Retailers today are in constant search for ways to cope with increasing competition, operational costs, and mounting pressure. As always, most of the strategies towards achieving these are centered on enhancing the consumer experience at different levels. Category duplication is among the immediate concerns which act as a roadblock towards ensuring consumer satisfaction.
FREMONT, CA: It is a challenge for retailers to carry out rationalization of categories without negatively influencing a customer’s perception of options.
Studies have observed that about 17 percent of items within a given category exhibit a duplicative nature in the retail sector. With these many items showing a duplicative tendency, retailers may be unintentionally leading to undue stress and confused shoppers. At times, presence of too many options, in-store or online, empowers customers not to choose.
It is critical to optimize assortment offerings through an understanding of the customer’s perception of choice. However, it is not as easy as it sounds to be. In order to be confident about rationalized decisions, one has to master massive data sets to derive insights and be able to take actions on those insights spontaneously. Achieving these together would mean going beyond conventional retail practices. Many retailers resort to technology, with artificial intelligence (AI) being the most coveted among them. What adds to AI’s aptness is its ability to carry out both the tasks.
AI’s Emergence in the Retail Sector
During the last few years, AI has made interesting advancements across several sectors, and retail has been one of them. Not all retailers have begun to incorporate AI technologies, but a significant part of retailers have. What creates a gap between retailers and adaptation into AI are factors like inaccessibility, proprietary systems, and high costs.
Today, more and more retailers are adapting to this technology. AI in retail is the perfect option to learn about customers' shopping preferences by analyzing vast amounts of data. Through AI, it becomes easy to know what a customer would like and wouldn’t beforehand. As AI produces this information quickly, a retailer can offer discounts or other attractive features on the preferred products by the customer, the retailers can make them buy more and extend superior customer preference.
There is a lot more that latest AI technologies are capable of doing for businesses, such as enhancing inventory turnover, optimizing stocks or predicting future revenue.
Although AI is being increasingly utilized by retailers, the comparatively higher costs associated with these prevent smaller firms from leveraging the technology completely. Only big players who can allocate massive budgets for technology upgrades can look forward to implementing them. However, in the next few years, we can expect to see AI being accessible across all sectors and with different budget through the emergence of new technologies.

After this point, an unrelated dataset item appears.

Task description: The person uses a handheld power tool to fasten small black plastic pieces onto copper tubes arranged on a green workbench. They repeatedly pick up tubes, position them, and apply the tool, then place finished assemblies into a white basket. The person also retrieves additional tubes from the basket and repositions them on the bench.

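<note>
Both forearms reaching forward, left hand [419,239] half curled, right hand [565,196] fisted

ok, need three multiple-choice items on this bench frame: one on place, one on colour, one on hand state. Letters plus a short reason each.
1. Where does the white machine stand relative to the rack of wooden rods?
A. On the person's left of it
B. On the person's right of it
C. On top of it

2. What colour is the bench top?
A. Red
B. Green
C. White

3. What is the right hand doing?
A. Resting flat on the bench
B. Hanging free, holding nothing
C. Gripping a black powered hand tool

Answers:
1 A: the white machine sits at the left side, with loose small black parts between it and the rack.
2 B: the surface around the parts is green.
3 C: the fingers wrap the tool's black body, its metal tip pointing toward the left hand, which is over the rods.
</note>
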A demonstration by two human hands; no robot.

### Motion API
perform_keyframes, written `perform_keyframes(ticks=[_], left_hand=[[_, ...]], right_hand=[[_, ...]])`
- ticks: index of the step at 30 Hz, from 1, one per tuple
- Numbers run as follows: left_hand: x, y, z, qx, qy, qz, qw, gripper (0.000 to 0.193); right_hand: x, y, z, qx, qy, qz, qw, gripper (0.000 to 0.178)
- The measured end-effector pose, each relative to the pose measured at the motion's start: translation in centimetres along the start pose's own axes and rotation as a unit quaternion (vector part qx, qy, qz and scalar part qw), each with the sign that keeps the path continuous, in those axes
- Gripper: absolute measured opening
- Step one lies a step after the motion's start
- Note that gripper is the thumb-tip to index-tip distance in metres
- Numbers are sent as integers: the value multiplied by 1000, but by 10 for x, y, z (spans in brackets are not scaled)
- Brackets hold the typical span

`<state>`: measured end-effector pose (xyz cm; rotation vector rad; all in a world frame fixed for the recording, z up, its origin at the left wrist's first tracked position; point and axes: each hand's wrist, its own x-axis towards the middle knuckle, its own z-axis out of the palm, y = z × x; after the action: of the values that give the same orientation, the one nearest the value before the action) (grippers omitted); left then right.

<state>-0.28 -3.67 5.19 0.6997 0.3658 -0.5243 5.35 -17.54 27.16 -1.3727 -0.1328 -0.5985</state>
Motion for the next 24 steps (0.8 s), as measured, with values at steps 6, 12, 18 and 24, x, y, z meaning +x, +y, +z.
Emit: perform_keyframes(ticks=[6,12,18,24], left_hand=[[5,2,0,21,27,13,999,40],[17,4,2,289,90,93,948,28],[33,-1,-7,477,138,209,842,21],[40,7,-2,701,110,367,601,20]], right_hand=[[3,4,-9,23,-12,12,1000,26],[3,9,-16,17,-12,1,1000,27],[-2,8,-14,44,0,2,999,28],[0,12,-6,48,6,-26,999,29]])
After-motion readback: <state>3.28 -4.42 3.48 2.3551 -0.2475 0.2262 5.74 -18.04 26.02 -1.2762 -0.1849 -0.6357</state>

As per a study by Global Market Insights, AI in the retail sector is likely to exceed 8 billion USD by the year 2024. As for other applications with respect to machine learning, deep learning technologies, and predictive analysis are being successfully utilized, the retail segment is all set to witness a digital disruption powered by AI.
Dealing with Category Duplication through AI
Customer data is vast, difficult to access, difficult to be consistent and can’t be trusted at the very first instance. In other words, customer data is highly scattered and duplicated across a wide variety of systems. It is often difficult for marketing, sales and customer service operators to derive more insights into this data to arrive at an authoritative and complete view on critical customer information. This is easily achieved through an AI-based approach.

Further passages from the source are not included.